▶ [Work item] Please copy out each line of the listing that contains the word "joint".
↓↓↓
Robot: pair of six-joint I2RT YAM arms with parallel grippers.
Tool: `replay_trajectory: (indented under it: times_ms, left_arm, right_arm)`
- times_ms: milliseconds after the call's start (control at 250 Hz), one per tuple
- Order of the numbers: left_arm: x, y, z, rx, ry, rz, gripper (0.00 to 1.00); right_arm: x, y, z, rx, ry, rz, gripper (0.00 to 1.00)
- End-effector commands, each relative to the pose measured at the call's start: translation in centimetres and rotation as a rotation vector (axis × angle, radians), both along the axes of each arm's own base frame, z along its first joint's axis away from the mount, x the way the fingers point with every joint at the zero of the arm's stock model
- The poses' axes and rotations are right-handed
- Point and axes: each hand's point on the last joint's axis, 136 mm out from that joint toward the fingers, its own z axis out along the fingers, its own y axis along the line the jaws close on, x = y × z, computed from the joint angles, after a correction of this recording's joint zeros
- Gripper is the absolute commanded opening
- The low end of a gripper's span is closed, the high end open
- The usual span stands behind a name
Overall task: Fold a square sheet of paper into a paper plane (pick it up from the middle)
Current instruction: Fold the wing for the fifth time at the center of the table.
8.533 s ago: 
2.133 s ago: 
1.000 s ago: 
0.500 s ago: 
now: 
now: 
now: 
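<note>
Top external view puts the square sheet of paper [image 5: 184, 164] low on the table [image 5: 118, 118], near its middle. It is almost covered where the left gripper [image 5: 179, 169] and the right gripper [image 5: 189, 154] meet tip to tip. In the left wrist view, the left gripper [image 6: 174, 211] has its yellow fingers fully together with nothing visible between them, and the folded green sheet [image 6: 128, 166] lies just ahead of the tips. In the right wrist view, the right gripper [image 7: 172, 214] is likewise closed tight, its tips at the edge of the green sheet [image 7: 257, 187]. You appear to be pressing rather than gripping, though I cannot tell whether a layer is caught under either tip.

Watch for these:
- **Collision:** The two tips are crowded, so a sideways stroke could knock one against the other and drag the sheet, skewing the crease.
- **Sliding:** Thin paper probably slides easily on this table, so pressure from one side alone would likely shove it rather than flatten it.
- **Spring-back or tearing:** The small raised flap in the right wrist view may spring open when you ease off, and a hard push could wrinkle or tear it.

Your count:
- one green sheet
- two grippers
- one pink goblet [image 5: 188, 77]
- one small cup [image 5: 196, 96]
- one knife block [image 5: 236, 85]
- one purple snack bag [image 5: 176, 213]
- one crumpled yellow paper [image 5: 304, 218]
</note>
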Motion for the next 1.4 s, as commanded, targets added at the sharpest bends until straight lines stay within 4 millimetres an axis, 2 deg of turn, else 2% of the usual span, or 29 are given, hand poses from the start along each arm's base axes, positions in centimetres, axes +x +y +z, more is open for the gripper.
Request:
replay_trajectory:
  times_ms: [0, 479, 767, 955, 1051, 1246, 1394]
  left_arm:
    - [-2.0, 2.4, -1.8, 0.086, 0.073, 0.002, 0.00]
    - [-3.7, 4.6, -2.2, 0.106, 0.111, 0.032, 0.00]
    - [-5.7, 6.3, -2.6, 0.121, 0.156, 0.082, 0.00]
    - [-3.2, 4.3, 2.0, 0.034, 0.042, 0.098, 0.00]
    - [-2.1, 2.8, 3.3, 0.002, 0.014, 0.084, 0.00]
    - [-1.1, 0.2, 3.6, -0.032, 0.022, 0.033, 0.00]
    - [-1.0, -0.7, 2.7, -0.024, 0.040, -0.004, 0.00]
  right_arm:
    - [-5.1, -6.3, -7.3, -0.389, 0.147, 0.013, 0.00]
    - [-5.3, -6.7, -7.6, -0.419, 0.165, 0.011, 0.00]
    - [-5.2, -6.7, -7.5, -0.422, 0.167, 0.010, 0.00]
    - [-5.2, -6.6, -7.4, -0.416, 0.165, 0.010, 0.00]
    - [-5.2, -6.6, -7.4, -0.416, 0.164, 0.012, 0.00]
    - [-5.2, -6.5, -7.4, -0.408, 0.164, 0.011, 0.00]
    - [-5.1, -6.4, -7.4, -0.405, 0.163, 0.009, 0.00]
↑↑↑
▶ [Exercise solution]
Robot: pair of six-joint I2RT YAM arms with parallel grippers.
- End-effector commands, each relative to the pose measured at the call's start: translation in centimetres and rotation as a rotation vector (axis × angle, radians), both along the axes of each arm's own base frame, z along its first joint's axis away from the mount, x the way the fingers point with every joint at the zero of the arm's stock model
- Point and axes: each hand's point on the last joint's axis, 136 mm out from that joint toward the fingers, its own z axis out along the fingers, its own y axis along the line the jaws close on, x = y × z, computed from the joint angles, after a correction of this recording's joint zeros

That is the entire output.